LES ENFANTS IMMIGRÉS

LE BON GRAIN ET L’IVRAIE, de Manuela Fresil – 1h34

Documentaire

Sortie : mercredi 28 octobre 2020

Mon avis : 4 sur 5

Le pitch ?

En petite bande joyeuse, ils dansent, rient, font des batailles de boules de neige, mais où dormiront-ils cette nuit ? Dans un hall de gare ? Dans un centre d’hébergement ? En France, aucun enfant ne devrait se poser ces questions.

Ce qui touche dans ce doc ?

C’est en 2015 que Manuela Fresil a tourné ce documentaire à Annecy et sa région. Même si quelques avancées politiques ont eu lieu, comme le rappelle un bandeau déroulant à la fin du film, le parcours de combattant de ces enfants d’immigrés au quotidien conserve, malheureusement, toute son actualité. Pour évoquer la genèse de ce tournage, la réalisatrice explique  : «  Les enfants du centre d’hébergement ont tout de suite attiré mon at­tention. Je l’ai filmé pour montrer comment ils vivent dans le centre. Au départ, l’ambition du film était bien plus réduite que l’objet final. Il s’agis­sait de faire un film sur cette bande de gamin qui trouvaient la résilience dans leur jeu et leur confrontation de bande, pour tenir le coup face à l’angoisse de leurs parents. Une semaine après le début du tournage, en juin 2015, le préfet de police décide de fermer le centre et les enfants se retrouvent à la rue. J’habitais à côté de la gare d’Annecy, j’y voyais des enfants rôder. Et d’ailleurs, quand un des enfants du centre se demandait ce que leur ca­marade était devenu, les autres enfants répondaient “il est à la gare”. Cette phrase revenait souvent. On en disait pas plus mais on savait qu’ils squattaient dans le hall. »

Avec une caméra présente mais pas omniprésente, un regard des plus humains, Manuela Fresil suit les enfants dans leurs pérégrinations quotidiennes où, entre deux hébergements souvent des plus sommaires, ils survivent dans l’anonymat de la rue. A la mère de Burim, un des gamins les plus attachants du doc, qui lui demande « pourquoi elle filme« , elle répond spontanément « pour montrer que la vie c’est dur. »

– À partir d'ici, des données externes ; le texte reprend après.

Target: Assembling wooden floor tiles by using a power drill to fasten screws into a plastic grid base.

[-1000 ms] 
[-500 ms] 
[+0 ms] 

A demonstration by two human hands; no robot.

On ne peut qu’être touché par la franchise de ses enfants qui expriment leurs joies et leurs peine devant la caméra avec un naturel confondant. Et un gamin comme Burim, dont la vitalité reste intacte malgré cette vie d’errance, s’impose comme une figure centrale de ce documentaire. Manuela Fresil sait parfaitement doser sa présence et ses questions pour laisser les enfants parler en toute franchise, tout en canalisant cette parole. Et quand sur les bords du lac d’Annecy, certains gamins jouent tandis qu’un musicien interprète à la guitare L’Étrangère, ce poème d’Aragon mis en musique par Léo Ferré, la séquence prend une signification toute symbolique.

In fine, Le Bon Grain et l’Ivraie apparaît comme un opus politique décryptant un quotidien que les grands médias ne font souvent que survoler. Manuela Fresil ajoute : « Je fais un cinéma que j’espère être une base de réflexion pour penser le politique. Je pense que filmer les enfants, ces en­fants-là, c’est filmer une partie du peuple, car ils sont le peuple au même titre que n’importe quel enfant. Pourtant, ils en sont exclus. Rien ne les distingue des autres enfants ! Ils ont tout en commun avec le peuple et n’ont pas de voix. Le labyrinthe de la demande d’asile, de cette hypocri­sie face aux exilés et migrants, les exclut du peuple. Je voulais raconter ça et comment la France, dans un système pervers, reprend de l’autre main ce qu’elle donne de l’une. Une loi formidable a été instaurée : toute personne en situation de dé­tresse doit être hébergée, c’est un droit fondamental. Mais en dessous de cette loi, il est écrit que le préfet mettra cette loi en place suivant les moyens dont il dispose… »

Un documentaire aussi humain qu’émouvant.